- WHAT NEEDS TO BE DONE
Write each of the records out again exactly.
* * *
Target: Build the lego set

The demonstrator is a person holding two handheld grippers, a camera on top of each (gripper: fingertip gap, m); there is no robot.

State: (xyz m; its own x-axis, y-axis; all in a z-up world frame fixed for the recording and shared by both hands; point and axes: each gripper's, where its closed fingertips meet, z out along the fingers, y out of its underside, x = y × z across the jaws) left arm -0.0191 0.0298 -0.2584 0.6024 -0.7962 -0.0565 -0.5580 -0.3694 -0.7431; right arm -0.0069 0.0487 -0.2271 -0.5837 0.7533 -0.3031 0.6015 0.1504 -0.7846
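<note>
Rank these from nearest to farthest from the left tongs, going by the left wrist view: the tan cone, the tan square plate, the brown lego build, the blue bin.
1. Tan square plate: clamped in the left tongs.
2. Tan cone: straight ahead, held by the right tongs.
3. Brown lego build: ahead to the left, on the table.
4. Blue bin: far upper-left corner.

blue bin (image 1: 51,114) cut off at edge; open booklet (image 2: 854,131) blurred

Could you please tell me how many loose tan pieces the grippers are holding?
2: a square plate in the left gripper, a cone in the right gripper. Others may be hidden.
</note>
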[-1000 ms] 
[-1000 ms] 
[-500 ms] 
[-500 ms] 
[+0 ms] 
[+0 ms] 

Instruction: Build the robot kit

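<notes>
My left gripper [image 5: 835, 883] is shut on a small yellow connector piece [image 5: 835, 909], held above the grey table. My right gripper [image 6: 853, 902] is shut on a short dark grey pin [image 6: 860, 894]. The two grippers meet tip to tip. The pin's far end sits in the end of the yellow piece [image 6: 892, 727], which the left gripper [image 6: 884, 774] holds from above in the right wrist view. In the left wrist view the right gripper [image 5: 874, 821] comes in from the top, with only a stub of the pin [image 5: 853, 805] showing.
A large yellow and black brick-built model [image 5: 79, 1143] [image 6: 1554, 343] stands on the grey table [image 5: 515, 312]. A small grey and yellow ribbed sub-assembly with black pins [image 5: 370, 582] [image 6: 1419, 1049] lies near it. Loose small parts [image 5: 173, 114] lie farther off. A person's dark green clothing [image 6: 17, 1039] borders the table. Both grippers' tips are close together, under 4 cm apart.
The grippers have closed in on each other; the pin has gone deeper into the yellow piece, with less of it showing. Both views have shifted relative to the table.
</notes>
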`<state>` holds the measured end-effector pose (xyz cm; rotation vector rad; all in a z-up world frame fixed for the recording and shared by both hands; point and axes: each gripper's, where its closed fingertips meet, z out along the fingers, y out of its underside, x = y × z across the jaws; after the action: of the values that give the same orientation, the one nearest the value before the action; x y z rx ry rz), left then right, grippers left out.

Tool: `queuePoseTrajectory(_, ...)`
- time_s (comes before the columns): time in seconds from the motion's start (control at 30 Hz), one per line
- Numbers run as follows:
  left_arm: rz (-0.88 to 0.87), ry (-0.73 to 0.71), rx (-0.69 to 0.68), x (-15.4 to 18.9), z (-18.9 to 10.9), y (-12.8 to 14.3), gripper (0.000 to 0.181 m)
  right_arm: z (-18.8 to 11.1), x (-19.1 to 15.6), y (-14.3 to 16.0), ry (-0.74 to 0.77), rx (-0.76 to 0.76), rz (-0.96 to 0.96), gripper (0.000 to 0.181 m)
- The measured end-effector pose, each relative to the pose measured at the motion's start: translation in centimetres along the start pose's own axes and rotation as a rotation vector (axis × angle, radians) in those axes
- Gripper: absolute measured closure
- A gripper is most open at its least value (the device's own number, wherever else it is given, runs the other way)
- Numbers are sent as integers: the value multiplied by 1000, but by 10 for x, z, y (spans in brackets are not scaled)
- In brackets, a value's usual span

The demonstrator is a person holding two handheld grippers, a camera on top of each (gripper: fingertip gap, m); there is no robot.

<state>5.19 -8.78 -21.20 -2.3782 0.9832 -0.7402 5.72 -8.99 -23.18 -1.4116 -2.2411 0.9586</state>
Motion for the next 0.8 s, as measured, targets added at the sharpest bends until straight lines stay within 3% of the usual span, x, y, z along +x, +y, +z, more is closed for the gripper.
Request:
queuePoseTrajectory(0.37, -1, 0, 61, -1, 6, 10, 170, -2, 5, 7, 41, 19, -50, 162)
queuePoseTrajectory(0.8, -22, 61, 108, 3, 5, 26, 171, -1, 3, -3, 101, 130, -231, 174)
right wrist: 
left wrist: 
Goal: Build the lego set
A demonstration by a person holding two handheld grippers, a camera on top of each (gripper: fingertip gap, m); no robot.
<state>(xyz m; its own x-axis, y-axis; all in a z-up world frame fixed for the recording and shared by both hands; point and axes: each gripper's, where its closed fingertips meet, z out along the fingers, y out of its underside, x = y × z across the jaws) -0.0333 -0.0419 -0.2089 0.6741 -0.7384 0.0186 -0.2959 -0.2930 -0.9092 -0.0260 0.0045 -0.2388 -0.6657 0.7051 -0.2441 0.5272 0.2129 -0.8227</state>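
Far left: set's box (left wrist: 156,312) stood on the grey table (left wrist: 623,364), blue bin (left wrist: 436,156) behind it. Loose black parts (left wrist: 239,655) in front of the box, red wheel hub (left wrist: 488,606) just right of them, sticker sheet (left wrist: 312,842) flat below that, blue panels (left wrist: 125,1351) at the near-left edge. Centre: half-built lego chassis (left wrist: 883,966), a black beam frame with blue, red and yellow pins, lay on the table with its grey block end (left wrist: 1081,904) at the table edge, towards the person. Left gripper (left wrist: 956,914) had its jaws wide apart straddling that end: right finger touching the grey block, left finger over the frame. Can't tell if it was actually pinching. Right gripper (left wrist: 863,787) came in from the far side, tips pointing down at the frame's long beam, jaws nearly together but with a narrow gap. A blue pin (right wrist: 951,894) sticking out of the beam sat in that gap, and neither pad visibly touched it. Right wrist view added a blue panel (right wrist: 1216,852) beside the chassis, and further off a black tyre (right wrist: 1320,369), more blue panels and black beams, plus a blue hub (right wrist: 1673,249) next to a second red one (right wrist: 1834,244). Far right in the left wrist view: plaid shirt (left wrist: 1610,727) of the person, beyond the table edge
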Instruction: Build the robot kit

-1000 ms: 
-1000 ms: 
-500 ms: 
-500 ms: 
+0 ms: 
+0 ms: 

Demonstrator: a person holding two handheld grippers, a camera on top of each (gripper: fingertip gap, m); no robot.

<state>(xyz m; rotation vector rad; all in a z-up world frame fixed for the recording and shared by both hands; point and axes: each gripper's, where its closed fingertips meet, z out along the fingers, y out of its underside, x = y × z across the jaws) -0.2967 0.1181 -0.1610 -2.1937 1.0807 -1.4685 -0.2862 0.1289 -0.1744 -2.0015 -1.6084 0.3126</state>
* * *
- FINISHED EXERCISE
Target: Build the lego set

The demonstrator is a person holding two handheld grippers, a camera on top of each (gripper: fingertip gap, m); there is no robot.

State: (xyz m; its own x-axis, y-axis; all in a z-up world frame fixed for the recording and shared by both hands; point and axes: each gripper's, where its closed fingertips meet, z out along the fingers, y out of its underside, x = y × z across the jaws) left arm -0.0191 0.0298 -0.2584 0.6024 -0.7962 -0.0565 -0.5580 -0.3694 -0.7431; right arm -0.0069 0.0487 -0.2271 -0.5837 0.7533 -0.3031 0.6015 0.1504 -0.7846
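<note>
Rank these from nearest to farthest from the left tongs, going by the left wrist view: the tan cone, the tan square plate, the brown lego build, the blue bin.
1. Tan square plate: clamped in the left tongs.
2. Tan cone: straight ahead, held by the right tongs.
3. Brown lego build: ahead to the left, on the table.
4. Blue bin: far upper-left corner.

blue bin (image 1: 51,114) cut off at edge; open booklet (image 2: 854,131) blurred

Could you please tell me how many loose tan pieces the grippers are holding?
2: a square plate in the left gripper, a cone in the right gripper. Others may be hidden.
</note>
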[-1000 ms] 
[-1000 ms] 
[-500 ms] 
[-500 ms] 
[+0 ms] 
[+0 ms] 

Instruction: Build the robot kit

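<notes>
My left gripper [image 5: 835, 883] is shut on a small yellow connector piece [image 5: 835, 909], held above the grey table. My right gripper [image 6: 853, 902] is shut on a short dark grey pin [image 6: 860, 894]. The two grippers meet tip to tip. The pin's far end sits in the end of the yellow piece [image 6: 892, 727], which the left gripper [image 6: 884, 774] holds from above in the right wrist view. In the left wrist view the right gripper [image 5: 874, 821] comes in from the top, with only a stub of the pin [image 5: 853, 805] showing.
A large yellow and black brick-built model [image 5: 79, 1143] [image 6: 1554, 343] stands on the grey table [image 5: 515, 312]. A small grey and yellow ribbed sub-assembly with black pins [image 5: 370, 582] [image 6: 1419, 1049] lies near it. Loose small parts [image 5: 173, 114] lie farther off. A person's dark green clothing [image 6: 17, 1039] borders the table. Both grippers' tips are close together, under 4 cm apart.
The grippers have closed in on each other; the pin has gone deeper into the yellow piece, with less of it showing. Both views have shifted relative to the table.
</notes>
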`<state>` holds the measured end-effector pose (xyz cm; rotation vector rad; all in a z-up world frame fixed for the recording and shared by both hands; point and axes: each gripper's, where its closed fingertips meet, z out along the fingers, y out of its underside, x = y × z across the jaws; after the action: of the values that give the same orientation, the one nearest the value before the action; x y z rx ry rz), left then right, grippers left out.

Tool: `queuePoseTrajectory(_, ...)`
- time_s (comes before the columns): time in seconds from the motion's start (control at 30 Hz), one per line
- Numbers run as follows:
  left_arm: rz (-0.88 to 0.87), ry (-0.73 to 0.71), rx (-0.69 to 0.68), x (-15.4 to 18.9), z (-18.9 to 10.9), y (-12.8 to 14.3), gripper (0.000 to 0.181 m)
  right_arm: z (-18.8 to 11.1), x (-19.1 to 15.6), y (-14.3 to 16.0), ry (-0.74 to 0.77), rx (-0.76 to 0.76), rz (-0.96 to 0.96), gripper (0.000 to 0.181 m)
- The measured end-effector pose, each relative to the pose measured at the motion's start: translation in centimetres along the start pose's own axes and rotation as a rotation vector (axis × angle, radians) in those axes
- Gripper: absolute measured closure
- A gripper is most open at its least value (the device's own number, wherever else it is given, runs the other way)
- Numbers are sent as integers: the value multiplied by 1000, but by 10 for x, z, y (spans in brackets are not scaled)
- In brackets, a value's usual span

The demonstrator is a person holding two handheld grippers, a camera on top of each (gripper: fingertip gap, m); there is no robot.

<state>5.19 -8.78 -21.20 -2.3782 0.9832 -0.7402 5.72 -8.99 -23.18 -1.4116 -2.2411 0.9586</state>
Motion for the next 0.8 s, as measured, targets added at the sharpest bends until straight lines stay within 3% of the usual span, x, y, z along +x, +y, +z, more is closed for the gripper.
Request:
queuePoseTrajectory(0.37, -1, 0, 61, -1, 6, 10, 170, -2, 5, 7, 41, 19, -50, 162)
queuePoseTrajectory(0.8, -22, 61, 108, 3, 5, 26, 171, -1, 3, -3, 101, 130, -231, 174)
right wrist: 
left wrist: 
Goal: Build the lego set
A demonstration by a person holding two handheld grippers, a camera on top of each (gripper: fingertip gap, m); no robot.
<state>(xyz m; its own x-axis, y-axis; all in a z-up world frame fixed for the recording and shared by both hands; point and axes: each gripper's, where its closed fingertips meet, z out along the fingers, y out of its underside, x = y × z across the jaws) -0.0333 -0.0419 -0.2089 0.6741 -0.7384 0.0186 -0.2959 -0.2930 -0.9092 -0.0260 0.0045 -0.2388 -0.6657 0.7051 -0.2441 0.5272 0.2129 -0.8227</state>
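Far left: set's box (left wrist: 156,312) stood on the grey table (left wrist: 623,364), blue bin (left wrist: 436,156) behind it. Loose black parts (left wrist: 239,655) in front of the box, red wheel hub (left wrist: 488,606) just right of them, sticker sheet (left wrist: 312,842) flat below that, blue panels (left wrist: 125,1351) at the near-left edge. Centre: half-built lego chassis (left wrist: 883,966), a black beam frame with blue, red and yellow pins, lay on the table with its grey block end (left wrist: 1081,904) at the table edge, towards the person. Left gripper (left wrist: 956,914) had its jaws wide apart straddling that end: right finger touching the grey block, left finger over the frame. Can't tell if it was actually pinching. Right gripper (left wrist: 863,787) came in from the far side, tips pointing down at the frame's long beam, jaws nearly together but with a narrow gap. A blue pin (right wrist: 951,894) sticking out of the beam sat in that gap, and neither pad visibly touched it. Right wrist view added a blue panel (right wrist: 1216,852) beside the chassis, and further off a black tyre (right wrist: 1320,369), more blue panels and black beams, plus a blue hub (right wrist: 1673,249) next to a second red one (right wrist: 1834,244). Far right in the left wrist view: plaid shirt (left wrist: 1610,727) of the person, beyond the table edge
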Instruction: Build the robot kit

-1000 ms: 
-1000 ms: 
-500 ms: 
-500 ms: 
+0 ms: 
+0 ms: 

Demonstrator: a person holding two handheld grippers, a camera on top of each (gripper: fingertip gap, m); no robot.

<state>(xyz m; rotation vector rad; all in a z-up world frame fixed for the recording and shared by both hands; point and axes: each gripper's, where its closed fingertips meet, z out along the fingers, y out of its underside, x = y × z across the jaws) -0.2967 0.1181 -0.1610 -2.1937 1.0807 -1.4685 -0.2862 0.1289 -0.1744 -2.0015 -1.6084 0.3126</state>

Nothing further is needed for the exercise.